## What the task asks
What do the entries below say? Restate them word for word.

## Record extracts
○ ○ ○ ○ ○

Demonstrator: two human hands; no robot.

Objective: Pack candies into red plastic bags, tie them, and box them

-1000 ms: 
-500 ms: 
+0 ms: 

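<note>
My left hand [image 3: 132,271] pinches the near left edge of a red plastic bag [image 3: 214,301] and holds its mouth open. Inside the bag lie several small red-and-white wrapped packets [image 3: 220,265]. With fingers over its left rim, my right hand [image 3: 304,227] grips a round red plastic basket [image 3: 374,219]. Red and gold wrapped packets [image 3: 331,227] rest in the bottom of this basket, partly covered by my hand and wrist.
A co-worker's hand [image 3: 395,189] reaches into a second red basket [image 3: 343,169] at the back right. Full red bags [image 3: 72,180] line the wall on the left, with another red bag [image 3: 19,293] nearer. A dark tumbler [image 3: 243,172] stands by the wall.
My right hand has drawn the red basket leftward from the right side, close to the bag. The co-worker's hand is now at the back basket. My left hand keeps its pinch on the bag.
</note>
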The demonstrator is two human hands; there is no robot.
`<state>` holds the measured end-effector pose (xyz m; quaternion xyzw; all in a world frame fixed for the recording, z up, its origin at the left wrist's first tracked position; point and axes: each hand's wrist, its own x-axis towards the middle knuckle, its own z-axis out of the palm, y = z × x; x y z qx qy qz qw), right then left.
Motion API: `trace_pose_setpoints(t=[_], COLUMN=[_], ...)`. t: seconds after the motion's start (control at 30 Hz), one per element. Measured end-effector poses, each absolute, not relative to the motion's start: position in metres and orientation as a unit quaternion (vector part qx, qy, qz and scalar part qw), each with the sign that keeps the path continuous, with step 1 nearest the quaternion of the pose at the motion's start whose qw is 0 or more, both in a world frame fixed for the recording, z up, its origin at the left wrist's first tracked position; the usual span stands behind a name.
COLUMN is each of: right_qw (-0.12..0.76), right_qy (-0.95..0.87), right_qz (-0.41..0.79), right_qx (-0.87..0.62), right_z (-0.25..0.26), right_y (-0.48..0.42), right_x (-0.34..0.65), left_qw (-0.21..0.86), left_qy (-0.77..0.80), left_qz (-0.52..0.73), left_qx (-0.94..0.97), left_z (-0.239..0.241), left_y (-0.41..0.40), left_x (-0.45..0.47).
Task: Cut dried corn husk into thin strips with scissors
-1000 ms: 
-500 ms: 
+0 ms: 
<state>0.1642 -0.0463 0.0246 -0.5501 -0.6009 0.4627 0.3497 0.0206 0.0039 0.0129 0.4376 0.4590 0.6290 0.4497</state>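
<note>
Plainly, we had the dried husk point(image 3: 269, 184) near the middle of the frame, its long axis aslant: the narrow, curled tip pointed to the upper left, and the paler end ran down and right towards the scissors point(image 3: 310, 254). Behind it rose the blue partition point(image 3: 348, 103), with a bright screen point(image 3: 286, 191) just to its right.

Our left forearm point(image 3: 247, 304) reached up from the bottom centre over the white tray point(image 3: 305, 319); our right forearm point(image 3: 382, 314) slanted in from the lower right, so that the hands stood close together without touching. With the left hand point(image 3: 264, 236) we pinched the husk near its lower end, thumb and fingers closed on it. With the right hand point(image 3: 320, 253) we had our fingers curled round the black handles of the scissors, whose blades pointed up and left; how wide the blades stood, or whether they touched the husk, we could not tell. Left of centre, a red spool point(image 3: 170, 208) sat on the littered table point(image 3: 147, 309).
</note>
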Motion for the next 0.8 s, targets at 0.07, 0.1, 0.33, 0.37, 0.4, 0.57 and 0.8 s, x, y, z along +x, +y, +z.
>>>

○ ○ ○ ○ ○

## Answer for the task
Demonstrator: two human hands; no robot.

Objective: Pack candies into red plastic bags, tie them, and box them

-1000 ms: 
-500 ms: 
+0 ms: 

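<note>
My left hand [image 3: 132,271] pinches the near left edge of a red plastic bag [image 3: 214,301] and holds its mouth open. Inside the bag lie several small red-and-white wrapped packets [image 3: 220,265]. With fingers over its left rim, my right hand [image 3: 304,227] grips a round red plastic basket [image 3: 374,219]. Red and gold wrapped packets [image 3: 331,227] rest in the bottom of this basket, partly covered by my hand and wrist.
A co-worker's hand [image 3: 395,189] reaches into a second red basket [image 3: 343,169] at the back right. Full red bags [image 3: 72,180] line the wall on the left, with another red bag [image 3: 19,293] nearer. A dark tumbler [image 3: 243,172] stands by the wall.
My right hand has drawn the red basket leftward from the right side, close to the bag. The co-worker's hand is now at the back basket. My left hand keeps its pinch on the bag.
</note>
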The demonstrator is two human hands; there is no robot.
`<state>` holds the measured end-effector pose (xyz m; quaternion xyzw; all in a world frame fixed for the recording, z up, its origin at the left wrist's first tracked position; point and axes: each hand's wrist, its own x-axis towards the middle knuckle, its own z-axis out of the palm, y = z × x; x y z qx qy qz qw), right then left.
Motion API: `trace_pose_setpoints(t=[_], COLUMN=[_], ...)`. t: seconds after the motion's start (control at 30 Hz), one per element. Measured end-effector poses, each absolute, not relative to the motion's start: position in metres and orientation as a unit quaternion (vector part qx, qy, qz and scalar part qw), each with the sign that keeps the path continuous, with step 1 nearest the quaternion of the pose at the motion's start whose qw is 0 or more, both in a world frame fixed for the recording, z up, its origin at the left wrist's first tracked position; the usual span stands behind a name.
COLUMN is each of: right_qw (-0.12..0.76), right_qy (-0.95..0.87), right_qz (-0.41..0.79), right_qx (-0.87..0.62), right_z (-0.25..0.26), right_y (-0.48..0.42), right_x (-0.34..0.65), left_qw (-0.21..0.86), left_qy (-0.77..0.80), left_qz (-0.52..0.73), left_qx (-0.94..0.97), left_z (-0.239..0.241), left_y (-0.41..0.40), left_x (-0.45..0.47).
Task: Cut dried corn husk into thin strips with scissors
-1000 ms: 
-500 ms: 
+0 ms: 
<state>0.1642 -0.0463 0.0246 -0.5501 -0.6009 0.4627 0.3497 0.0206 0.0039 0.0129 0.4376 0.4590 0.6290 0.4497</state>
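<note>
Plainly, we had the dried husk point(image 3: 269, 184) near the middle of the frame, its long axis aslant: the narrow, curled tip pointed to the upper left, and the paler end ran down and right towards the scissors point(image 3: 310, 254). Behind it rose the blue partition point(image 3: 348, 103), with a bright screen point(image 3: 286, 191) just to its right.

Our left forearm point(image 3: 247, 304) reached up from the bottom centre over the white tray point(image 3: 305, 319); our right forearm point(image 3: 382, 314) slanted in from the lower right, so that the hands stood close together without touching. With the left hand point(image 3: 264, 236) we pinched the husk near its lower end, thumb and fingers closed on it. With the right hand point(image 3: 320, 253) we had our fingers curled round the black handles of the scissors, whose blades pointed up and left; how wide the blades stood, or whether they touched the husk, we could not tell. Left of centre, a red spool point(image 3: 170, 208) sat on the littered table point(image 3: 147, 309).
</note>
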Motion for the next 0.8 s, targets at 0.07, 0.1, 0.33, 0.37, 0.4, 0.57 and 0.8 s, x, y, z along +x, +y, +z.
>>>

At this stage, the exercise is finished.